3rd gen vs 10th gen - Intel ME

CaesarVialpando · December 31, 2021, 4:24pm

Dear community,

I would like to ask you one thing that is not clear to me and I have not found an answer on the forum.

How is it possible that if we want to remove Intel ME, we have to use a maximum 3rd generation processor (Nitropad T430 for example) but purism offers a 10th generation Intel processor without ME. Is this (librem 14) a full ME removal?

Next I would like to ask what exactly is the reason why the Librem 14 laptop is not certified for Qubes. Is it because the certification process didn’t happen, or does the Librem 14 not meet something that is a requirement for certification? (For example, the difference in Intel ME versus Nitropad?)

Thank you!

unman · December 31, 2021, 4:46pm

Dear community,

I would like to ask you one thing that is not clear to me and I have not found an answer on the forum.

That is a good question.
The first part is wrong - we do not need to use a 3rd gen processor.
Most people use the me_cleaner script, which is tested and working up to 7th gen
processors.

Purism does offer a 10gen processor without ME, but how they do this
is unclear. Last time I checked their code simply included me_cleaner.
If they have adapted it, they haven’t (yet) given back - if they are
using something else, it wasn’t clear to me what it was.
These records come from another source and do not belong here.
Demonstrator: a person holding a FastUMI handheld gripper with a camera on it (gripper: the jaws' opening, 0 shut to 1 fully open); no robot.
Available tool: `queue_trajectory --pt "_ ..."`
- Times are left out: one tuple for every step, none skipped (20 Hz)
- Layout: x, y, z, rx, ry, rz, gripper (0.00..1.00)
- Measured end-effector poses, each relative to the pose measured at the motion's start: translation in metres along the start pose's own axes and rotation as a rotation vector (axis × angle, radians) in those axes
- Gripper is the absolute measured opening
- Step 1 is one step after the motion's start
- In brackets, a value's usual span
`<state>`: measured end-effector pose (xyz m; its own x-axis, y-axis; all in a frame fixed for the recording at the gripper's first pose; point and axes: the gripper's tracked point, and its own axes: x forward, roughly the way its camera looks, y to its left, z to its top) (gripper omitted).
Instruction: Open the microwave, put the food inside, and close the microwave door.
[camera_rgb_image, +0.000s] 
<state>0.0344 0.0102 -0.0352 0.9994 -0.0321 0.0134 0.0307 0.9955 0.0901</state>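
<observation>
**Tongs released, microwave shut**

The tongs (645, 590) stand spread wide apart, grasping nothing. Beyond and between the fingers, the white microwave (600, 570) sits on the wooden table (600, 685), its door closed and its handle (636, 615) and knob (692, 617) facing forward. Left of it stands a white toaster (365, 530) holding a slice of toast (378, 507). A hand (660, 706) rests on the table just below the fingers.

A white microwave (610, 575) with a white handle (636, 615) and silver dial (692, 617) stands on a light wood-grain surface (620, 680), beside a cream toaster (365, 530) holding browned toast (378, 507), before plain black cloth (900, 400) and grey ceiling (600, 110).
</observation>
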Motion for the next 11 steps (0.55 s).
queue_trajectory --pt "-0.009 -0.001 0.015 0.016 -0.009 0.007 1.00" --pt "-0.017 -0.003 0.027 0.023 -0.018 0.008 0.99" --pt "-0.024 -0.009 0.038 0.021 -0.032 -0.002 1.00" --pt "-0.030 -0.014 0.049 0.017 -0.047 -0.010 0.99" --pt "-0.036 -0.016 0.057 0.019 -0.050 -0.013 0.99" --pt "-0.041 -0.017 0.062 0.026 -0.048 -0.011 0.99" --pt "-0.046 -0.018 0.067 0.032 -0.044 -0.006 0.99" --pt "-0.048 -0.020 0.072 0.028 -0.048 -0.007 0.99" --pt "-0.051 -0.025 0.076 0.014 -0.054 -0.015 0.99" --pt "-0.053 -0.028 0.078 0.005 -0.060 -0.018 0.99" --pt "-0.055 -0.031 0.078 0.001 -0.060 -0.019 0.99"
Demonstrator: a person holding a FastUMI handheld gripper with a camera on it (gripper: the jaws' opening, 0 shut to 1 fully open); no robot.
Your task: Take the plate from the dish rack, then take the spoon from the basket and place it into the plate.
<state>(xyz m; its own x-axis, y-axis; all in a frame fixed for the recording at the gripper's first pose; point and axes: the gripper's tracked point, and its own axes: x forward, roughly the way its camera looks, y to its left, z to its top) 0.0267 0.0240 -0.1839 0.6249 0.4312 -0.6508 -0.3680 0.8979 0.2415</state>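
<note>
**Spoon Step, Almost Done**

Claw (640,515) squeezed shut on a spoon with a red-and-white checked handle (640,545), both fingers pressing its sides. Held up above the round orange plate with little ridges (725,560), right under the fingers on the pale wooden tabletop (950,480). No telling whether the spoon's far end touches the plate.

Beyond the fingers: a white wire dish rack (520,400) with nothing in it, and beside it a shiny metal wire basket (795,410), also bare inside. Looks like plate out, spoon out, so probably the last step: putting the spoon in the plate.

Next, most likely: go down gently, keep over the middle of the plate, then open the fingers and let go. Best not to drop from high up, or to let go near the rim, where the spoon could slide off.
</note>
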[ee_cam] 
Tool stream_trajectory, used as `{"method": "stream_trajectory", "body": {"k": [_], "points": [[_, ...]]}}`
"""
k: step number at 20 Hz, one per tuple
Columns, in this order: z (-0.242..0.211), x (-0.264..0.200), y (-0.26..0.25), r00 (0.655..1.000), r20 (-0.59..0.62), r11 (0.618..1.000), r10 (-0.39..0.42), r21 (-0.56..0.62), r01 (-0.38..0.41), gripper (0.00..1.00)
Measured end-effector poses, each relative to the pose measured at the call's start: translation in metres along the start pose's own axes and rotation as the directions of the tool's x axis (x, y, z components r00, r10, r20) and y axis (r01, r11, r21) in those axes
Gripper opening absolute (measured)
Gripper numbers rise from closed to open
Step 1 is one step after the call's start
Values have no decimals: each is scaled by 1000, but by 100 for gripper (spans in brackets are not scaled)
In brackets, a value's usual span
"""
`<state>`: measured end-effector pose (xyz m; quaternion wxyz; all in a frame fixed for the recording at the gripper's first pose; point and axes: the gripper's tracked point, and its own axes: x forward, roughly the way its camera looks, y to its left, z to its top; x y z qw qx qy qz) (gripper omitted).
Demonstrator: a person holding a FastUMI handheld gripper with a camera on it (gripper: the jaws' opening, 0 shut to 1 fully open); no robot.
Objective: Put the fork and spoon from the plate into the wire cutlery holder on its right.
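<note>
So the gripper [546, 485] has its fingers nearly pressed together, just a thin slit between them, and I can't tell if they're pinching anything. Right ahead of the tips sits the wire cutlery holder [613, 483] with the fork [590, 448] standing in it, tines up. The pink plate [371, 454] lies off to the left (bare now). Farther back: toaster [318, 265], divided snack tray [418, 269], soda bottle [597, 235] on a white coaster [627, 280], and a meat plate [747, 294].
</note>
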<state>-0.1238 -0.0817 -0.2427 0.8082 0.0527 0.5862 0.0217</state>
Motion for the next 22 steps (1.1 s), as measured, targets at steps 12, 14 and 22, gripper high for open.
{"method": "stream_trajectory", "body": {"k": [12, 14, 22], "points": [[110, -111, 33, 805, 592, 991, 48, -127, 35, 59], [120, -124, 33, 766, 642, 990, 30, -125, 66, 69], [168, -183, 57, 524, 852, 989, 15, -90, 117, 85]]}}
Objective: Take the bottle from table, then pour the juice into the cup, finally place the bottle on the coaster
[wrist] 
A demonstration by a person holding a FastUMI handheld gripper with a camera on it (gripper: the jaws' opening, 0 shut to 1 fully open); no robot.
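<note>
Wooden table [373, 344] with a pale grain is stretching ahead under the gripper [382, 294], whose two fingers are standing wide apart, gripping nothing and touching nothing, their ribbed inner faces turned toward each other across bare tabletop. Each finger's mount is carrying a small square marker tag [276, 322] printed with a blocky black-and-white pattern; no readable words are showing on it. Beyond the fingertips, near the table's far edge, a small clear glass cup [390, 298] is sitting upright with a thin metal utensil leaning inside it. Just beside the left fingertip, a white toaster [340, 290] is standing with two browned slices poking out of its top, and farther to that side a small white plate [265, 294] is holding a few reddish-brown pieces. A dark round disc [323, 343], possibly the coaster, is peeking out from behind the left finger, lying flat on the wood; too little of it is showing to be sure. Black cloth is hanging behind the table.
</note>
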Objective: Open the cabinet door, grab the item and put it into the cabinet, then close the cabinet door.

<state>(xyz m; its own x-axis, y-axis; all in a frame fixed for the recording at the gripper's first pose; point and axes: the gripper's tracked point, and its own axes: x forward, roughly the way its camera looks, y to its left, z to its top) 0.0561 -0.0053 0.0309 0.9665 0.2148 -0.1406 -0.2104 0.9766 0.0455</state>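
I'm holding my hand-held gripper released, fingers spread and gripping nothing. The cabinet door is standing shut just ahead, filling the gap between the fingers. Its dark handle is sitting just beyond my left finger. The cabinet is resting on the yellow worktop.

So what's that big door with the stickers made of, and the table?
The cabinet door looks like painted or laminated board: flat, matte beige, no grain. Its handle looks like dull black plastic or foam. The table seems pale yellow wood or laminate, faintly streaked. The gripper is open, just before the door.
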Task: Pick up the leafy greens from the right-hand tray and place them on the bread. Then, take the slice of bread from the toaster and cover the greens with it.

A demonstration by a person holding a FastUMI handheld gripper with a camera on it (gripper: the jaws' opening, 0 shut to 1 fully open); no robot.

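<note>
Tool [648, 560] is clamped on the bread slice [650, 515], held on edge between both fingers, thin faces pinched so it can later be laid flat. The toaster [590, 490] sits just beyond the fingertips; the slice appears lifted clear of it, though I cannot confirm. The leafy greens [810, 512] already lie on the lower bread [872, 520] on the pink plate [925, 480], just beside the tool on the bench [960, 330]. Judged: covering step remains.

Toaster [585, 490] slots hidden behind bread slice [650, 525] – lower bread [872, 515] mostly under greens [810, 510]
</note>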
The reason is that the certification process has not happened
There is some friction between Qubes and Purism, which has been covered
here in the Forum and in the mailing list.

I never presume to speak for the Qubes team.
When I comment in the Forum or in the mailing lists I speak for myself.

CaesarVialpando · December 31, 2021, 4:52pm

Thank you, so why is nitropad using the T430 and not the newer 7th gen version? Is there a technical reason?

unman · January 1, 2022, 2:30am

I would imagine it is because Nitro uses Heads, and that limits the range

These machines, the x230s and t430s, are cheap and there is great
community support.
Nitro do offer the NitroPC with a 10th gen Intel CPU.

fsflover · January 1, 2022, 11:15am

This is not entirely accurate. If you want to completely get rid of Intel ME, you can only do it on a laptop listed here: Laptops | RYF (beware that those machines are likely vulnerable to Spectre and Meltdown). Any other, more modern devices will have at least some parts of Intel ME. The Nitropad T430 does not have removed ME, it has “Deactivated Intel Management Engine”, which is not the same. This might be a bit misleading description on their side if people get confused here. I am not sure exactly what “deactivated” means, couldn’t find on their website.

Purism also do not offer full ME removal, it’s impossible for their CPU. They only offer “disabled Intel Management”. Their older laptops had in addition “neutralized” Interl ME. Details and the difference are here: Deep dive into Intel Management Engine disablement – Purism.

CaesarVialpando · January 1, 2022, 5:15pm

Thank you for the reply @unman , but the link you sent says it is also compatible with Librem 14. So what is the difference? Is it possible to say that Librem 15 or Nitropad is “safer” to use with Qubes?

If Purism can effectively disabled Intel ME and their deactivation procedure is trustworthy, does it even make sense to use older CPUs (approx 30% performance increase of 3rd gen i7 vs 10th gen i7 + lighter laptop, faster ssd, more ram, etc.)

Sorry for the possibly stupid questions but this matter is still not clear to me, I would like to buy a Qubes compatible laptop and I am deciding between a Librem 14 and a Nitropad T430. The requirement is deactivated (trustworthy) Intel ME, coreboot/heads. Then if both devices are identical the preference is which is lighter (frequent travel) and has faster RAM and SSD and more RAM.

Thank you very much

Sven · January 2, 2022, 12:24am

Another difference is of course price. A Librem will cost you anything in between $1,570 (8GB and 250GB SSD – useless for Qubes OS) and $3,366 if you want more 64GB RAM, 2TB SSD and actual heads/anti-interdiction services.

To make a fair comparison let’s configure 16GB RAM, 1TB SATA SSD, heads/Librem Key without anti-interdiction … Purism = $2046.00 / NitroPad = 1,314 € (~ $1,500). If you build that “NitroPad” yourself you can have the same machine for < $1,000 with even better specs incl. full HD screen (I have done it, building a second one in the next days). You could probably do the the exact NitroPad spec for < $700.

Those price differences might not be a big deal to you, but there are plenty of folks for whom that is the difference between possible and impossible. Finally, I can’t speak to how well Purism laptops are supported, but the T430 is pure pleasure. Everything is supported and works (makes sense since the tech is 10+ years old).